That said, he also says that optics refers to classical optics, in which light is treated as a wave, whereas photonics is where light meets active semiconductors and so the quantum nature of light tends to dominate. Examples of the latter would be photonic integrated circuits (PICs). "These contain active lasers components, semiconductor optical amplifiers and photo-detectors " says Bennett. "All of these rely on quantum effects to do their job."
"We need to remember that there is no canonical definition of these terms, and there is no recognised authority that would write or maintain such a definition" - Geoff Bennett
Bennett says that the person who invented the term semiconductor optical amplifier (SOA) was not aware of the definition because the optical amplifier works on quantum principles, the same way a laser does. "So really it should be a semiconductor photonic amplifier," he says.
"At Infinera, we seem for the most part to have abided to the definitions in terminology that we use, but I can’t say that this was a conscious decision," says Bennett. "I am sure that if our marketing department thought that photonic sounded better than optical in a given situation they would have used it."
Mehdi Asghari, vice president, silicon photonics research & development at Mellanox, says optics refers to the classical use and application of light, with light as a ray. He describes optics as having a system-level approach to it.
"We create a system of lenses to make a microscope or telescope to make an optical instrument using classical optics models or we use optical components to create an optical communication system," he says. This classical or system-level perspective makes it optics or optical, a term he prefers. "We are not concerned with the nature - particle versus wave - of light, rather its classical behaviour, be it in an instrument or a system," he says.
But once things are viewed closer, at the device level, especially devices comparable in size of photons, then a system-level approach no longer works and is replaced with a quantum approach. "Here we look at photons and the quantum behaviour they exhibit," says Asghari.

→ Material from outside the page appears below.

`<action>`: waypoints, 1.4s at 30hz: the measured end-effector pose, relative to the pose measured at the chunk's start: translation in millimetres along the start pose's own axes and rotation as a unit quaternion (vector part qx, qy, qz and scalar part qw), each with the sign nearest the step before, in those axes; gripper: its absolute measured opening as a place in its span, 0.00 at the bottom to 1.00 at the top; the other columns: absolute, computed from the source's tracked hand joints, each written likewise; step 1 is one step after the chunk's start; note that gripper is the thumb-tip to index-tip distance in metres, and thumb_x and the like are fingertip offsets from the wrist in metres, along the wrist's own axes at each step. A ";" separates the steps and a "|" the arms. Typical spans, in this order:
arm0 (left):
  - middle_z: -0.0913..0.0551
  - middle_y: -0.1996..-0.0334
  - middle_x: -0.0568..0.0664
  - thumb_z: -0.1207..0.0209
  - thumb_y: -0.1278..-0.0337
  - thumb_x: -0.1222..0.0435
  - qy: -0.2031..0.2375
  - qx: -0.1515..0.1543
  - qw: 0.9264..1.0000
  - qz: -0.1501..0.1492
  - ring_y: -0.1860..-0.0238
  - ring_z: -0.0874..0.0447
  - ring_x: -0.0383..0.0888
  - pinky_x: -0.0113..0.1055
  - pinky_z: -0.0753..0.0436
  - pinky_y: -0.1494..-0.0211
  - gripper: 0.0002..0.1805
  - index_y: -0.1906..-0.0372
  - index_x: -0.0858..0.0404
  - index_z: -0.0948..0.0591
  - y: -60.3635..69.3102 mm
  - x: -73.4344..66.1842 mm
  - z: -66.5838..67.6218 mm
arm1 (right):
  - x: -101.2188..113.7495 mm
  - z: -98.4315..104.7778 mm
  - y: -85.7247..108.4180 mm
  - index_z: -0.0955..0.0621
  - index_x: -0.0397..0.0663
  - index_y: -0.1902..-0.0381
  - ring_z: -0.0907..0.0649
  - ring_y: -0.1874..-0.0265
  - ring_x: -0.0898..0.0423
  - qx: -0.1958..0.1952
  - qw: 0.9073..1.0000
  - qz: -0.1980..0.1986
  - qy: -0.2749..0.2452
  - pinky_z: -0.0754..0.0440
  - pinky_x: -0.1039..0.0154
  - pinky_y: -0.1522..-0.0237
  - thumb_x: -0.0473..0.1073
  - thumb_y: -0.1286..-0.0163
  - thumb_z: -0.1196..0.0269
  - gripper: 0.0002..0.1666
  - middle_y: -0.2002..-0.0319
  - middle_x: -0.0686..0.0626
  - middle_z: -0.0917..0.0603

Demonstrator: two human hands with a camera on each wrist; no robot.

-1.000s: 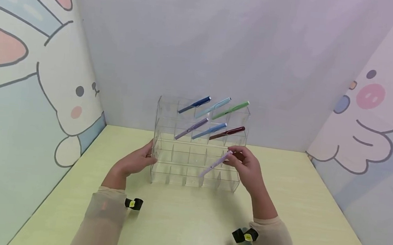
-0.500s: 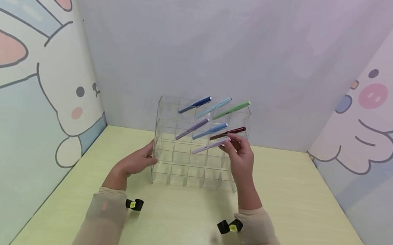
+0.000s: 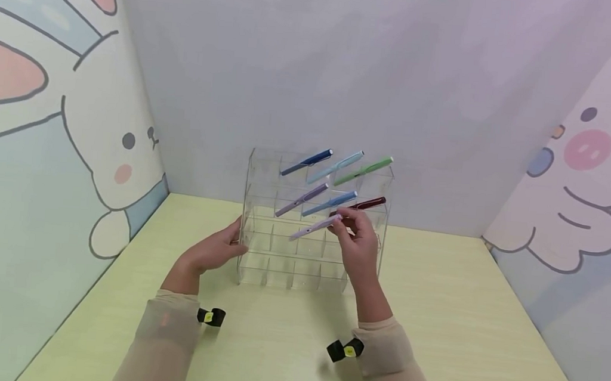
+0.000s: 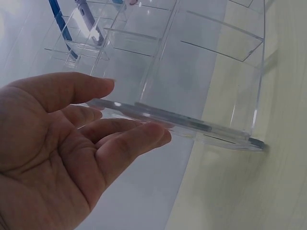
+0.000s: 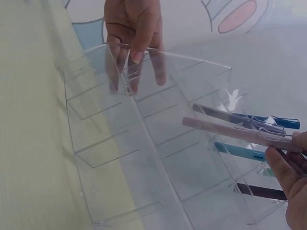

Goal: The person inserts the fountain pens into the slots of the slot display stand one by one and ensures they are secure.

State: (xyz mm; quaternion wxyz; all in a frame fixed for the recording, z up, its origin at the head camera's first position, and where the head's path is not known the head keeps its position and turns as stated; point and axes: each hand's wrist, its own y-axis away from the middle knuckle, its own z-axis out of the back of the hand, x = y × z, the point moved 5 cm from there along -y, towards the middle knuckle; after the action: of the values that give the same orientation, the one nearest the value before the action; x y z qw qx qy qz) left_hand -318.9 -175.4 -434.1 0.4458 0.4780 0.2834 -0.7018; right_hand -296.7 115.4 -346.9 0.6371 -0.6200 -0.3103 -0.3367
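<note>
A clear stepped pen rack (image 3: 293, 272) with several compartments per tier stands on the table. My left hand (image 3: 214, 250) grips its left side panel, thumb on one face and fingers on the other, as the left wrist view shows. Between thumb and fingertips my right hand (image 3: 357, 242) pinches a pale lilac pen (image 3: 313, 228) near its capped end. The pen slants down to the left, in front of the third tier. Whether its tip touches the rack I cannot tell. Behind the right fingers, a dark red pen (image 3: 373, 203) is partly hidden.
On the top tier lean a dark blue pen (image 3: 308, 162), a light blue pen (image 3: 335, 167) and a green pen (image 3: 364, 171). The tier below holds a purple pen (image 3: 302, 200) and a blue pen (image 3: 330, 204) beside the dark red one. A grey wall (image 3: 315, 65) rises behind.
My right hand has moved left and upward with the lilac pen, whose slant is now flatter. The left hand keeps its grip on the rack. A teal object by the right wrist has left view.
</note>
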 end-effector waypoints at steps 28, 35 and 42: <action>0.63 0.20 0.46 0.50 0.28 0.65 -0.007 -0.004 1.000 0.012 0.22 0.55 0.60 0.60 0.44 0.27 0.46 0.21 0.42 0.66 2.8 -0.3 -0.8 | -38.0 -19.0 11.0 0.18 0.47 0.48 0.15 0.52 0.54 0.080 0.988 -0.047 0.123 0.15 0.64 0.55 0.44 0.29 0.38 0.14 0.53 0.47 0.17; 0.64 0.20 0.49 0.50 0.28 0.66 -0.004 -0.001 1.000 0.007 0.23 0.55 0.60 0.59 0.44 0.26 0.45 0.22 0.40 0.66 2.2 -0.7 -2.0 | -28.8 2.9 3.6 0.21 0.49 0.42 0.16 0.48 0.54 0.080 0.987 -0.038 0.131 0.17 0.60 0.49 0.48 0.29 0.39 0.20 0.47 0.48 0.17; 0.63 0.20 0.50 0.50 0.28 0.65 -0.005 -0.002 1.000 0.015 0.23 0.53 0.60 0.59 0.44 0.26 0.46 0.22 0.40 0.65 1.4 0.8 -0.3 | -16.7 41.1 2.6 0.23 0.47 0.40 0.15 0.50 0.54 0.067 0.984 -0.041 0.158 0.19 0.71 0.51 0.48 0.29 0.39 0.22 0.45 0.45 0.18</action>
State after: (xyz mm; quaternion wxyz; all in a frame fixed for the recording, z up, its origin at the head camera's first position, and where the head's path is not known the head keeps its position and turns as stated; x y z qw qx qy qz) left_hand -317.6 -176.1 -434.9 0.4585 0.4781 0.2754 -0.6967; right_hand -303.4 157.2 -360.5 0.7038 -0.5017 -0.2528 -0.4348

In a waveguide, be it silicon photonics (integrated devices based on silicon), a planar lightwave circuit (glass-based integrated devices), or a PIC based on III-V or active devices, the size of the structure or device used is often comparable or even smaller than the size of the photons it is manipulating, he says: "This is where we very much feel the quantum nature of light, and this is where light becomes photons - photonics - and not optics."
ADVA Optical Networking's senior principal engineer, Klaus Grobe, held a discussion with the company's physicists, and both, independently, had the same opinion.

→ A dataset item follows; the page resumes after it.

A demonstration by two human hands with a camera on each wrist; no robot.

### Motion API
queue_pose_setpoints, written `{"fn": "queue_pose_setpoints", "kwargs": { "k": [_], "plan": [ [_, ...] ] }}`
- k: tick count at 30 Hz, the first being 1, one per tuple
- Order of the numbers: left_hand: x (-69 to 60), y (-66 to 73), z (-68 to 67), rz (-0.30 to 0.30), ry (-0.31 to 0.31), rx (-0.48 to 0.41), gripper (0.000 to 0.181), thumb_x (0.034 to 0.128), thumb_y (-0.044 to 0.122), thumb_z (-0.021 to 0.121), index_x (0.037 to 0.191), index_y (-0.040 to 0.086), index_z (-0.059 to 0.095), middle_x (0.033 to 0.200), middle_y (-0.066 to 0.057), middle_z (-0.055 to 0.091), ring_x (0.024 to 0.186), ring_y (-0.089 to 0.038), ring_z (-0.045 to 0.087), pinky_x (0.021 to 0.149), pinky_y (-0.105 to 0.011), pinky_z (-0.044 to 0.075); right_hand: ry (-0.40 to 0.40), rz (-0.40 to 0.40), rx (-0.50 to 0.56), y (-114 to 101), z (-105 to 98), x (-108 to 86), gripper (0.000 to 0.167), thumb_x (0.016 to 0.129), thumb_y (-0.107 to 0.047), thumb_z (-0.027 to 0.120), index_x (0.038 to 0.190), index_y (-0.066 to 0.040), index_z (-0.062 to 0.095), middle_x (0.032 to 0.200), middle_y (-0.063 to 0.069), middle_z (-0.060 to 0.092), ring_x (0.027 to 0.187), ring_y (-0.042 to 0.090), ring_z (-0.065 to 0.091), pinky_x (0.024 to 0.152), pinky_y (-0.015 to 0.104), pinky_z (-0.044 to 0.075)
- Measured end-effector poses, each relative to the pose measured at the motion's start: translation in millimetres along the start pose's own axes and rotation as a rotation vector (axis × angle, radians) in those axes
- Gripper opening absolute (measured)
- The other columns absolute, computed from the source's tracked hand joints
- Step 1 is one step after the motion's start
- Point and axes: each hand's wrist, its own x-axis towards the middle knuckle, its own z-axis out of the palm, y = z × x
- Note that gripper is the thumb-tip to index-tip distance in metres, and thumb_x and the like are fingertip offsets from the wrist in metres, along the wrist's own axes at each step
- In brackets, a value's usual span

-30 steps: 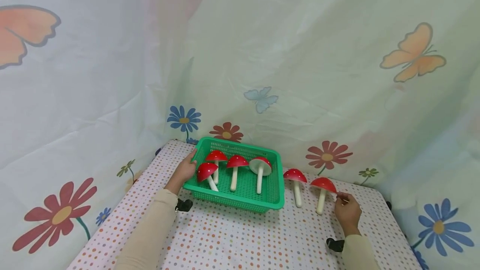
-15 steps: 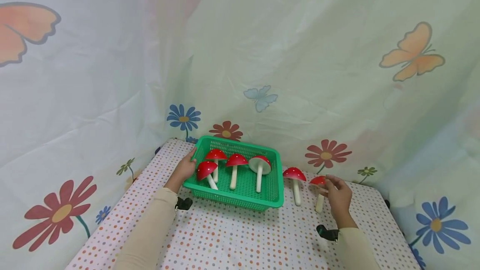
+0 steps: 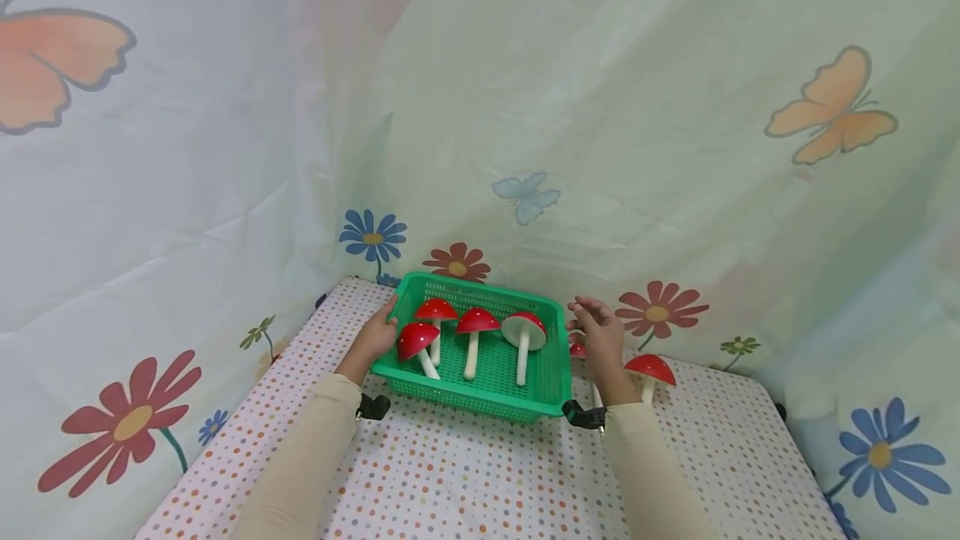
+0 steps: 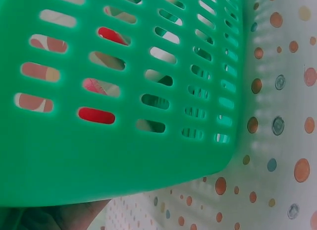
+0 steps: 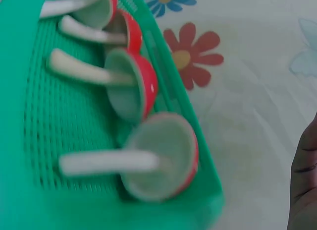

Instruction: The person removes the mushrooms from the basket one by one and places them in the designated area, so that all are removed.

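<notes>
In the head view a green plastic basket [image 3: 468, 400] holds several toy mushrooms with red white-dotted caps and pale stems, such as a mushroom [image 3: 477, 321] in the middle and one tipped mushroom [image 3: 523, 330] showing its white underside. My left hand [image 3: 372, 338] grips the basket's left rim. Just beyond the right rim hovers my right hand [image 3: 604, 342], fingers loosely bent, nothing held. It partly hides a mushroom [image 3: 577, 351] lying beside the basket. Another mushroom [image 3: 650, 368] lies farther right, its stem partly behind the right wrist. The right wrist view is blurred, with the hand [image 5: 304, 180] apart from the basket.
A table [image 3: 450, 490] with a dotted cloth carries everything. Behind it hangs a curtain [image 3: 660, 148] printed with flowers and butterflies, close to the basket's back side. Black straps with small devices sit at both wrists.
My right hand first nears the rightmost mushroom and touches its cap, then moves left to the basket's right side without it. That mushroom stays on the table. The left hand keeps its hold.
</notes>
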Motion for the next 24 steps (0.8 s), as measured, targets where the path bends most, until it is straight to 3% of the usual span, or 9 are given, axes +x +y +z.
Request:
{"fn": "queue_pose_setpoints", "kwargs": {
  "k": [4,6,11,15,17,20,22,24],
  "plan": [
    [0.2,-2.6,-2.4,-0.006,0.018,-0.005,0.055,0.1057,0.016,0.033,0.159,0.02,0.02,0.163,-0.014,0.022,0.15,-0.039,0.019,0.119,-0.058,0.019,-0.025,0.039,0.133,10.9,35.9,9.1,0.007,0.099,-0.016,0.059,0.105,-0.014,0.064,0.093,-0.005,0.069,0.063,0.008,0.059,0.051,0.019,0.048],
    [0.2,-4.2,-1.6,-0.01,0.031,-0.009,0.055,0.1057,0.016,0.033,0.159,0.02,0.021,0.163,-0.014,0.023,0.15,-0.039,0.02,0.119,-0.058,0.02,-0.048,0.035,0.137,15.9,51.5,13.3,0.009,0.098,-0.016,0.06,0.107,-0.013,0.063,0.094,-0.006,0.068,0.063,0.008,0.059,0.051,0.018,0.048],
    [-0.3,-6.8,4.5,-0.022,0.029,-0.001,0.055,0.1058,0.017,0.034,0.159,0.021,0.021,0.162,-0.014,0.026,0.149,-0.038,0.024,0.117,-0.057,0.026,-0.11,-0.004,-0.022,27.5,75.7,23.4,0.02,0.096,-0.017,0.065,0.113,-0.006,0.063,0.091,-0.007,0.066,0.063,0.011,0.062,0.05,0.022,0.051],
    [0.3,-6.0,7.4,-0.008,0.05,-0.002,0.054,0.1051,0.016,0.035,0.158,0.02,0.024,0.161,-0.015,0.028,0.148,-0.039,0.025,0.117,-0.058,0.026,-0.146,-0.114,-0.118,32.4,87.4,35.9,0.029,0.094,-0.018,0.067,0.115,0.003,0.063,0.095,0.002,0.066,0.066,0.017,0.065,0.049,0.027,0.052],
    [1.8,-5.0,7.7,0.004,0.062,-0.003,0.054,0.105,0.015,0.034,0.158,0.019,0.024,0.161,-0.015,0.028,0.146,-0.038,0.031,0.114,-0.056,0.031,-0.208,-0.183,-0.17,34.8,92.4,42.6,0.029,0.094,-0.016,0.067,0.114,0.005,0.064,0.103,0.011,0.066,0.071,0.022,0.066,0.05,0.028,0.051],
    [4.0,-3.6,7.0,0.01,0.071,-0.002,0.054,0.1053,0.015,0.034,0.158,0.02,0.024,0.161,-0.014,0.029,0.141,-0.035,0.039,0.104,-0.051,0.04,-0.375,-0.268,-0.314,40.2,100.5,51.1,0.028,0.092,-0.01,0.068,0.113,0.008,0.064,0.118,0.025,0.062,0.082,0.029,0.066,0.055,0.031,0.052],
    [5.6,-3.4,6.0,0.007,0.071,-0.001,0.054,0.1054,0.016,0.034,0.158,0.02,0.025,0.16,-0.014,0.031,0.13,-0.033,0.048,0.088,-0.045,0.046,-0.496,-0.278,-0.437,43.9,107.1,52.5,0.025,0.091,-0.006,0.068,0.113,0.006,0.065,0.125,0.025,0.059,0.091,0.032,0.064,0.061,0.031,0.053],
    [6.0,-3.4,4.6,0.007,0.074,0.005,0.054,0.1057,0.017,0.035,0.158,0.021,0.024,0.16,-0.014,0.032,0.131,-0.033,0.048,0.086,-0.043,0.046,-0.6,-0.278,-0.542,50.1,115.0,53.4,0.023,0.09,-0.004,0.069,0.112,0.003,0.067,0.125,0.023,0.06,0.096,0.033,0.064,0.067,0.033,0.054]
  ]
}}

"Both [photonics and optics] are not strictly defined," he says. "Optics clearly also includes classic school-book ray optics and the like. Photonics already deals with photons, the wave-particle dualism, and hence, at least indirectly, with quantum mechanics, and possibly also quantum electro-dynamics (QED)."
Since in fibre-optics for transport, ray-propagation models no longer can be used, and also since they rely on the quantum-mechanical behaviour, for example of diode receivers, fibre-optics are better filed under photonics, says Grobe: "But they are not called fibre-photonics".
So, the industry view seems to be that the two terms are interchangeable but optics implies the classical nature of light while photonics suggests light as particles. Which term includes both seems to be down to opinion. Some believe optics covers both, others believe photonics is the more encompassing term.
Mellanox's Asghari once famously compared photons and electrons to cats and dogs. Electrons are like dogs: they behave, stick by you and are loyal; they do exactly as you tell them, he said, whereas cats are their own animals and do what they like. Just like photons. So what is his take?
He believes optics is more general than photonics. He uses the analogy of electrical versus electronics to make his point. An electronics system or chip is still an electrical device but it often refers to the integrated chip, while an electrical system is often seen as global and larger, made up of classical devices.
"For me, optics is the equivalent of electrical, and photonics is the equivalent of electronics - LSI, VLSI chips and the like," says Asghari. "One is a subset or specialised version of the other due to the need to get specific on the quantum nature of light and the challenges associated with integration."
"Optics refers to all types of cats, be it the tiger or the lion or the domestic pet. Photonics refers to the so called domestic cat that has domesticated and slaved us to look after it" - Mehdi Asghari
To back up his point, Ashgari says take a look at older books and publications that use the term optics. The term photonics started to be used once integration and size reduction became important, just as how electrical devices got replaced with electronic devices.
Indeed, this rings true in the semiconductor industry: microelectronics has now become nano-electronics as CMOS feature sizes have moved from microns to nanometer dimensions.
And this is why optical fibre or the semiconductor optical amplifier are used because these terms were invented and used when the industry was primarily engaged with the use of light at a system level and away from the quantum limits and challenges of integration.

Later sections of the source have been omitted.